Pour surmonter ces obstacles techniques, une des solutions semble être celle des batteries solides qui sont en théorie, plus sûres, plus puissantes et éventuellement moins coûteuses. D’autres solutions consistent à augmenter la densité énergétique des batteries en utilisant plus de nickel et moins de cobalt. Les progrès ont été jusqu’à aujourd’hui limités et n’ont pas débouché sur des productions de masse. Notamment, car ces technologies ont de sérieux inconvénients.

Ainsi, les batteries solides ont une plus grande capacité de stockage mais délivrent plus lentement leur puissance. Leur principal problème, aujourd’hui non résolu, est la formation de dendrites, un amas excédentaire d’électrolyte solidifié qui détruit la batterie. Quand à celles qui ont une densité plus grande en nickel, elles sont chimiquement plus instables que les lithium ion traditionnelles.

Quand la spéculation s’en mêle

Les exemples de problèmes techniques rencontrés par des sociétés innovantes dans les batteries sont multiples. Ainsi, QuantumScape qui compte parmi ses actionnaires Volkswagen, Soros et Bill Gates est entré en Bourse le 27 novembre 2020. Le cours de son action s’est envolé, gagnant plus de 250% en moins d’un mois. Une spéculation alimentée notamment par des articles annonçant que la société était un futur Tesla. QuantumScape, qui a perdu plus d’un milliard de dollars en 2020,  a annoncé avoir surmonté le problème des dendrites et créé des batteries solides qui conservaient 80% de leurs capacités après 1.100 cycles de décharge-recharge. QuantumScape annonçait une commercialisation de ses cellules d’ici 2024. Et puis l’action a plongé perdant 60% de sa valeur. Le 4 janvier, Seeking Alpha a écrit que les batteries de QuantumScape sont «petites et non testées et n’ont jamais été expérimentées en-dehors d’un laboratoire». Quelques jours plus tard, un cabinet d’avocats de New-York a lancé une action de groupe contre QuantumScape au nom d’actionnaires qui estiment avoir été trompés.

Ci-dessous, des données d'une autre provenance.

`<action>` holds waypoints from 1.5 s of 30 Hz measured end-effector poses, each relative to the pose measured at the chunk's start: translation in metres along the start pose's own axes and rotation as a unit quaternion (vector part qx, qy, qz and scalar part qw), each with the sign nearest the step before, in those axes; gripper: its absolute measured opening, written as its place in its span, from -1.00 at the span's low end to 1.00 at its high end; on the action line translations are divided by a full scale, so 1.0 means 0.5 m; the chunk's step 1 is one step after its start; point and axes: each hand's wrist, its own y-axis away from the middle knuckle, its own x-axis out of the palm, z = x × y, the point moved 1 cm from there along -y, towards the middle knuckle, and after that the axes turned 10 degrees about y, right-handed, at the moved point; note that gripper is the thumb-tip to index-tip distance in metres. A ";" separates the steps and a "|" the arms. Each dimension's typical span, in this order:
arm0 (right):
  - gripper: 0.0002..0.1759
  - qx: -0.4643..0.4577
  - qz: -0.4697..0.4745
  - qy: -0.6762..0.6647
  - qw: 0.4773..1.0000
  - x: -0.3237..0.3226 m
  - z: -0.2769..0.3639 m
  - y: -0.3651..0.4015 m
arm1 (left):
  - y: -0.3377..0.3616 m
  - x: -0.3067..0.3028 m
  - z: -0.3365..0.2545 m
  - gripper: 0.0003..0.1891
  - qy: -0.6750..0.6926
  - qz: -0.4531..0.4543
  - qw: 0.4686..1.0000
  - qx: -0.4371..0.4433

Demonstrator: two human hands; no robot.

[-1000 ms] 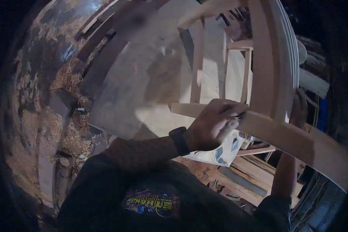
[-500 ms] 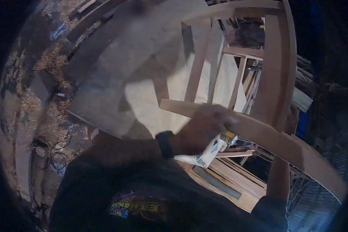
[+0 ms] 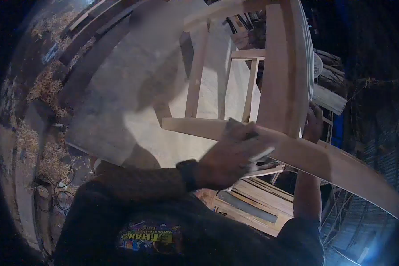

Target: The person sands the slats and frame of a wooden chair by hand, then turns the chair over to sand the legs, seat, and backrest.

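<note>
A wooden furniture frame (image 3: 277,71), chair-like with slats and wide rails, stands before me. Its long curved rail (image 3: 341,164) crosses toward the lower right. My left hand (image 3: 228,157), with a dark watch (image 3: 188,175) on the wrist, is closed on a folded sheet that looks like sandpaper (image 3: 262,153), pale on one side. That hand lies against the rail's near edge; the fingers partly hide the sheet. My right hand (image 3: 314,122) reaches up from beneath the rail and wraps around the frame's outer edge, close to the joint.
A large pale board (image 3: 106,97) lies under and left of the frame. Wood shavings (image 3: 53,168) and cables cover the ground at left. Planks (image 3: 261,199) lie below the rail, and more timber (image 3: 330,97) is stacked behind at right.
The frame appears further left in view. My left hand has shifted along the rail, relative to the frame, toward its left end. My right hand now shows at the frame's outer edge.
</note>
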 end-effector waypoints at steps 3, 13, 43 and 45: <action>-0.61 -0.073 -0.023 0.138 0.987 -0.016 -0.021 -0.010 | 0.093 -0.046 0.090 -0.41 0.029 -0.062 0.987 -0.146; -0.57 -0.100 -0.010 0.121 0.987 -0.016 -0.035 -0.020 | 0.025 -0.051 0.025 -0.49 -0.055 -0.057 0.997 0.005; -0.54 -0.026 -0.027 0.052 0.998 -0.002 -0.007 -0.006 | -0.041 -0.084 -0.011 -0.57 -0.050 -0.089 0.994 0.030; -0.54 -0.068 -0.048 0.083 0.993 0.014 -0.006 -0.004 | -0.038 -0.092 0.003 -0.57 -0.067 -0.082 0.993 0.043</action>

Le constructeur automobile chinois Nio, spécialisé dans l’électrique, a lui aussi fait des promesses qui semblent inconsidérées. Il a annoncé en janvier lancer la production de batteries permettant une autonomie de 1.000 kilomètres avant la fin de l’année. Cela semble d’autant plus optimiste que dans le même temps, Nio a décidé d’utiliser des batteries avec moins de nickel pour des raisons de «performances et de coûts».

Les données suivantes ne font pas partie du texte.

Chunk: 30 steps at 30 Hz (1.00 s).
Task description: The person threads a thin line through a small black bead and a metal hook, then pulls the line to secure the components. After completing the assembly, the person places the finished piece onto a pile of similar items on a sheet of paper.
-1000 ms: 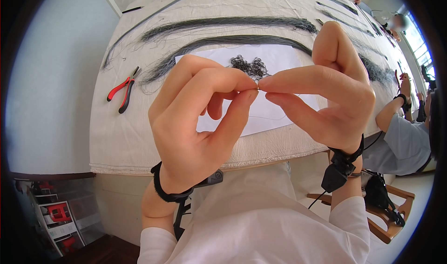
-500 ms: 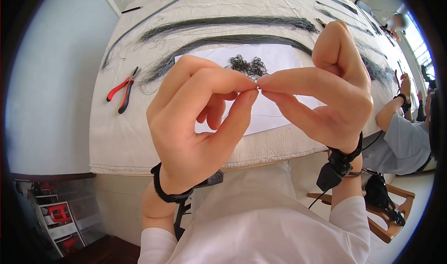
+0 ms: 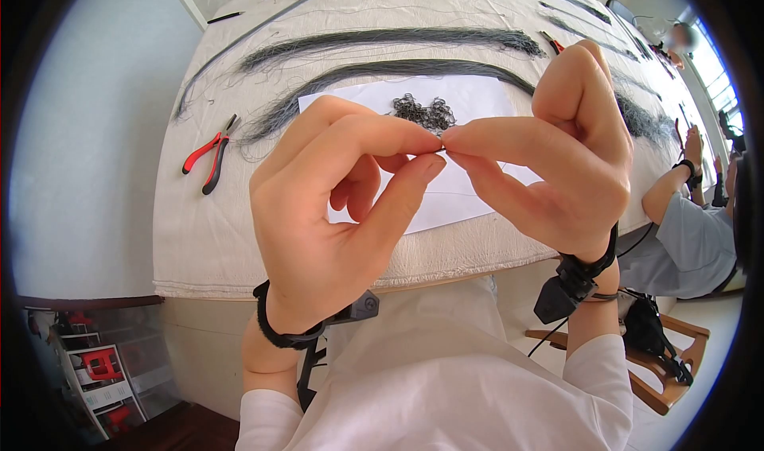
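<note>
My left hand (image 3: pixel 334 188) pinches with thumb and index fingertips at the middle of the view, over the white paper (image 3: pixel 454 204). Touching it fingertip to fingertip, my right hand (image 3: pixel 557 157) is pinched too. Something tiny and dark shows where the fingertips meet, too small to name. Just beyond them a pile of small dark wire loops (image 3: pixel 422 110) lies on the paper. Behind the paper runs a long bundle of grey wire (image 3: pixel 382 68), partly hidden by my hands.
Red and black pliers (image 3: pixel 213 158) lie on the cloth-covered table (image 3: pixel 239 252) at the left. A second wire bundle (image 3: pixel 382 37) lies farther back. At the right edge a co-worker's arm (image 3: pixel 668 192) rests by the table, near a wooden chair (image 3: pixel 692 347).
My left thumb has shifted slightly against the index finger, showing more of its nail. Both hands otherwise stay nearly in place, fingertips together.
</note>
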Available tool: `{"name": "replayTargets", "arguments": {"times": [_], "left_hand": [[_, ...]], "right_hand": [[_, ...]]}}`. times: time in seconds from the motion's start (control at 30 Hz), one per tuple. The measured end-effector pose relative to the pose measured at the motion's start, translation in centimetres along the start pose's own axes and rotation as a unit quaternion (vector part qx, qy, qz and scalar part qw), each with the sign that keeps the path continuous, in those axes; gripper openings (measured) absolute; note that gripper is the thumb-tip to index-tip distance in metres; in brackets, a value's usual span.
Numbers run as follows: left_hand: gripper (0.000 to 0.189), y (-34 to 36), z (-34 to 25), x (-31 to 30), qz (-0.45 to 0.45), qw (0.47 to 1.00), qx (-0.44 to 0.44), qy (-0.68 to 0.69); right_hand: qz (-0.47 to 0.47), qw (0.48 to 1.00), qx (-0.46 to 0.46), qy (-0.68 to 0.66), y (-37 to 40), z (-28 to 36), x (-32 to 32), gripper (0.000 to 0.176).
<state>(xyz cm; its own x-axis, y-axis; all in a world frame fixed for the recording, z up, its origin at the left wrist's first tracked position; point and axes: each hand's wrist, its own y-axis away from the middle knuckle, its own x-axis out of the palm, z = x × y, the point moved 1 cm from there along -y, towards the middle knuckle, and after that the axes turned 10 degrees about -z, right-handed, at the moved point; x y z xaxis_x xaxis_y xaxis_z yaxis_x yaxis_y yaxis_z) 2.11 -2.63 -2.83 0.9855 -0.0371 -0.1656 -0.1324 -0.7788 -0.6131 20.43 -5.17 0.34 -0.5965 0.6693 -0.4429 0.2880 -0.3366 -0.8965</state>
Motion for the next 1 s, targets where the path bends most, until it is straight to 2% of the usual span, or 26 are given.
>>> {"name": "replayTargets", "arguments": {"times": [0.23,0.5,0.7,1.0], "left_hand": [[0.015,-0.17,0.11,0.05,0.002,1.000,0.002,-0.007],[0.017,-0.39,0.55,0.46,-0.032,0.997,0.075,-0.008],[0.017,-0.44,0.72,0.19,-0.006,0.999,0.039,-0.003],[0.017,-0.57,0.65,0.38,-0.007,0.999,0.051,0.001]], "right_hand": [[-0.011,1.000,-0.018,0.007,0.16,-0.08,0.17,0.038],[-0.020,1.000,-0.024,-0.005,0.18,-0.28,0.51,0.037],[-0.020,0.999,-0.029,0.004,0.18,-0.43,0.48,0.036],[-0.022,0.999,-0.035,0.026,0.16,-0.18,0.47,0.035]]}}
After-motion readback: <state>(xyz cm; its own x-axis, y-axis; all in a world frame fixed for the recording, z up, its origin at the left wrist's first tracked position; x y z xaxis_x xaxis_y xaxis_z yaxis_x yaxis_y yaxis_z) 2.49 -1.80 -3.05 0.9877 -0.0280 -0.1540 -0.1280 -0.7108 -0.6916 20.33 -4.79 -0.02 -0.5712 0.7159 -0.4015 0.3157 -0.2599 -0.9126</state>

Le développement accéléré  dans le monde du marché du véhicule électrique à batteries et les centaines de milliards de dollars et d’euros investis suscitent des appétits et des convoitises sans limites. Des centaines d’entreprises et des milliers de chercheurs travaillent à une percée technologique dans les batteries. Ils ont besoin de capitaux et donc d’attirer l’attention par des annonces et des promesses spectaculaires. Un système dont il ne faut surtout pas être dupe.